Bill requires ingredients to be disclosed

PHOENIX -- Sen. John McCain has introduced legislation requiring manufacturers of dietary supplements to register with the Food and Drug Administration and to disclose the ingredients.

The Arizona Republican says that, if passed, the measure would give the FDA authority for a mandatory recall if a product is found to be unsafe.

"All we're saying is, list the ingredients, OK?" McCain told The Associated Press in a telephone interview Thursday. "And register so people will know what they're taking into their bodies. It's not really outrageous when you think about it."

Baseball commissioner Bud Selig urged adoption of the bill, which is co-sponsored by North Dakota Democrat Byron Dorgan. Several athletes who have tested positive under various drug programs have blamed their troubles on unlabeled substances in dietary supplements.

McCain, an ardent sports fan, has long lamented steroid use in baseball.

He said his bill would protect professional and Olympic athletes as well as casual sports participants who turn to supplements to boost their performance.

"Obviously, it would affect everybody because they're so dangerous," McCain said. "We've had amateur athletes die. It's not as if it isn't dangerous."

McCain introduced the bill on Wednesday in Washington. Among those appearing with McCain were Kicker Vencill, an elite-level swimmer who missed the 2004 Olympic trials after testing positive for performance-enhancing drugs when he took a tainted multivitamin.
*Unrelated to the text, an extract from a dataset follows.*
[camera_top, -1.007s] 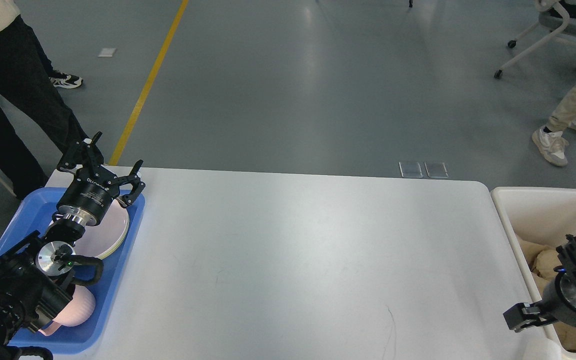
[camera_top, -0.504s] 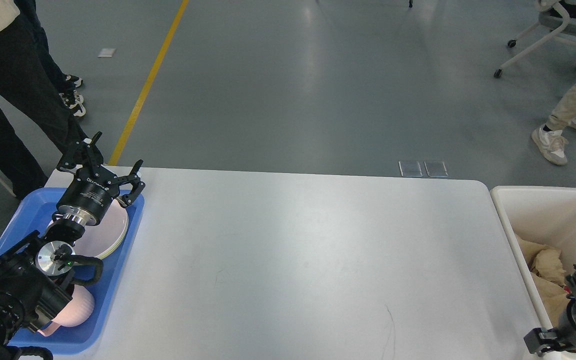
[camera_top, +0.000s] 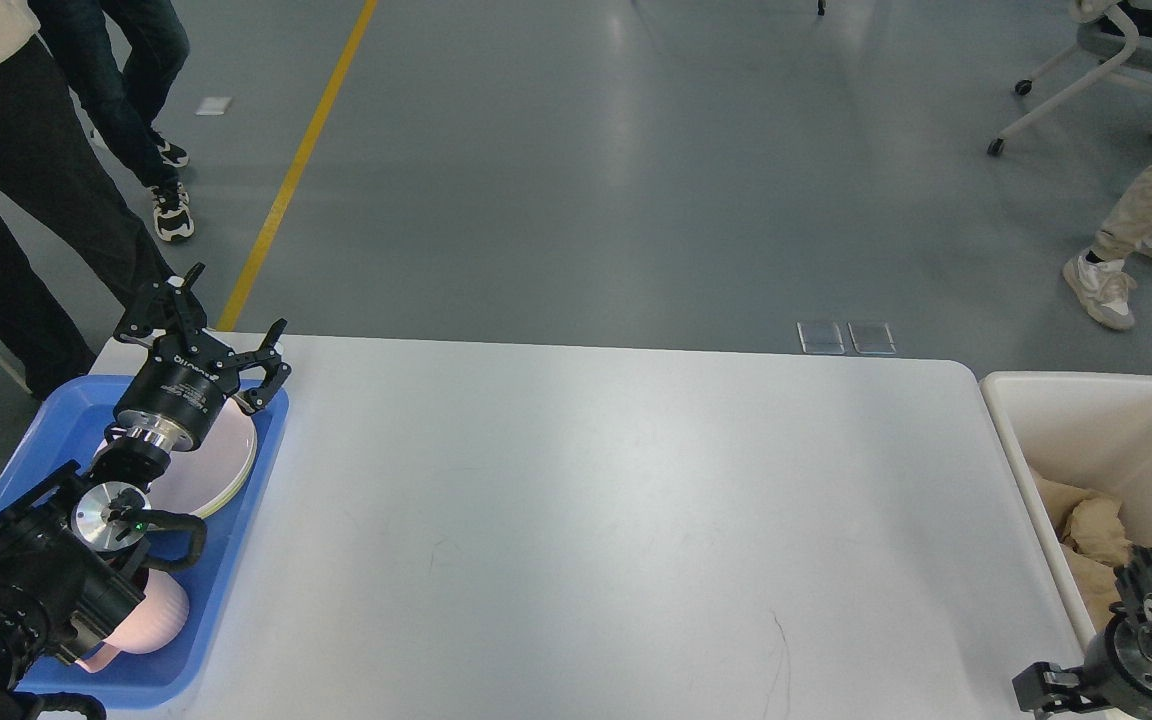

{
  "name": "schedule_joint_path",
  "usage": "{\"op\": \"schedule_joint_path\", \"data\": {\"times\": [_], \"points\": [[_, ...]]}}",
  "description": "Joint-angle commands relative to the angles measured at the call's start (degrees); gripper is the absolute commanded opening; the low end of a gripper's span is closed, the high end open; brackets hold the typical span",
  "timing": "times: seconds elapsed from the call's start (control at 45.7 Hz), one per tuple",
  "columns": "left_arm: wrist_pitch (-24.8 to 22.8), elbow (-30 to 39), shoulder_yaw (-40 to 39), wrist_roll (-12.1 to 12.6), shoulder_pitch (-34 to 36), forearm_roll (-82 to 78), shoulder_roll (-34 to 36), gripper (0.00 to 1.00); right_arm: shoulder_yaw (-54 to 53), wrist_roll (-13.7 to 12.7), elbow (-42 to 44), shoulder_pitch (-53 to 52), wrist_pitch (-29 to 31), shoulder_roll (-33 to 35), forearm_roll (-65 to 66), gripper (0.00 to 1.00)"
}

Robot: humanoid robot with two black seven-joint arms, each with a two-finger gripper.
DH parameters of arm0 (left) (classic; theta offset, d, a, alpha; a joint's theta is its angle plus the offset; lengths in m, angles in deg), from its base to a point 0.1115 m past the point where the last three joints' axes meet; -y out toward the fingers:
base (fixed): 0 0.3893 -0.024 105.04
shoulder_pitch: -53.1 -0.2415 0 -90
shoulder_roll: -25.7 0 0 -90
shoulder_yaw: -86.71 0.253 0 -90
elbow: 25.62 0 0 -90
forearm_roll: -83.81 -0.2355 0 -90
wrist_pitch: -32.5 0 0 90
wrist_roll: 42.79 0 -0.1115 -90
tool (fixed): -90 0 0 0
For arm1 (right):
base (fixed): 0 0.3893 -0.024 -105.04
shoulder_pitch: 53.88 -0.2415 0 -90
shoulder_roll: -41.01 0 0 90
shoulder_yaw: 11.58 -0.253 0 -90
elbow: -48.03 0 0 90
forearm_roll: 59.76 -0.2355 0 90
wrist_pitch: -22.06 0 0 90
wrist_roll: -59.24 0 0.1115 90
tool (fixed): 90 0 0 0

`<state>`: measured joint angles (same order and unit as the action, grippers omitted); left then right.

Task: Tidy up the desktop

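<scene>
Table [camera_top: 616, 520]: spans centre of view, bare | blue tray [camera_top: 236, 590]: plates, cup stowed | bin [camera_top: 1096, 420]: crumpled waste | left gripper [camera_top: 221, 325]: jaws apart, empty | right gripper [camera_top: 1151, 640]: jaws indeterminate | tidying judged essentially complete

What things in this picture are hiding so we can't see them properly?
Head view only:
- Right gripper: cut off by the bottom edge, so open or shut cannot be told.
- Pink cup in the blue tray: partly behind the left arm.
- Plates: half covered by the left gripper.
- Cream bin: cut by the right edge; the crumpled stuff is unclear.
</scene>
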<state>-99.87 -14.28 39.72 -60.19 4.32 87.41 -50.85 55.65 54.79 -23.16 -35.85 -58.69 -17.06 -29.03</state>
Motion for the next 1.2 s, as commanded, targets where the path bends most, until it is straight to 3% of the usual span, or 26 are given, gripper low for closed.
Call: {"op": "schedule_joint_path", "data": {"times": [0.0,0.088,0.285,0.394,0.482,0.635,0.832,0.985,1.182], "points": [[0.0,-0.2,0.0,0.0,0.0,0.0,0.0,1.00,-1.3,0.0,-0.6,-1.5,0.8,1.1,-1.1,1.00],[0.0,0.0,0.0,0.0,0.0,0.0,0.0,1.00,-1.0,-0.2,-0.9,-5.2,2.6,4.6,-1.1,1.00],[0.0,-0.2,0.0,0.0,0.0,0.0,0.0,1.00,-0.2,-2.4,-2.7,-17.0,14.6,13.7,-5.1,1.00],[0.0,0.0,0.0,0.0,0.0,0.0,0.0,1.00,1.5,-5.3,-6.4,-22.7,16.0,19.2,-9.3,1.00],[0.0,0.0,0.0,0.0,0.0,0.0,0.0,1.00,3.2,-7.1,-10.4,-25.3,15.2,22.6,-13.2,1.00],[0.0,0.0,0.0,0.0,0.0,0.0,0.0,1.00,5.2,-7.2,-15.7,-25.2,9.8,25.7,-15.3,1.00],[0.0,-0.2,0.0,0.0,0.0,0.0,0.0,1.00,5.2,-7.1,-16.7,-22.1,5.5,25.8,-15.8,1.00],[0.0,0.0,0.0,0.0,0.0,0.0,0.0,1.00,4.1,-6.8,-16.1,-17.1,-0.1,25.3,-15.7,1.00],[0.0,0.0,0.0,0.0,0.0,0.0,0.0,1.00,-5.9,-7.1,-14.8,-6.1,-4.0,22.7,-15.8,1.00]]}}
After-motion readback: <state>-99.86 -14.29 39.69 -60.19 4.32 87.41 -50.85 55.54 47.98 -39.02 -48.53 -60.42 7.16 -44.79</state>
Vencill ended up winning damages through litigation against the supplement company, but it didn't overturn his suspension or save his chance at the Olympics.

McCain said the proposed legislation "appears to the casual observer as something that's a no-brainer," but he added that he expects heavy resistance from the dietary supplement industry.

McCain cited a Government Accountability Office report that says "FDA has limited information on the companies and products it is required to regulate, and more complete information could help FDA analyze adverse event reports."

The FDA also lacks mandatory recall authority. The proposed legislation would provide it.

McCain said his bill "absolutely" would have allowed the FDA to recall ephedra immediately when its adverse effects became known. Ephedra was linked to the deaths of Vikings lineman Korey Stringer and Orioles pitcher Steve Bechler.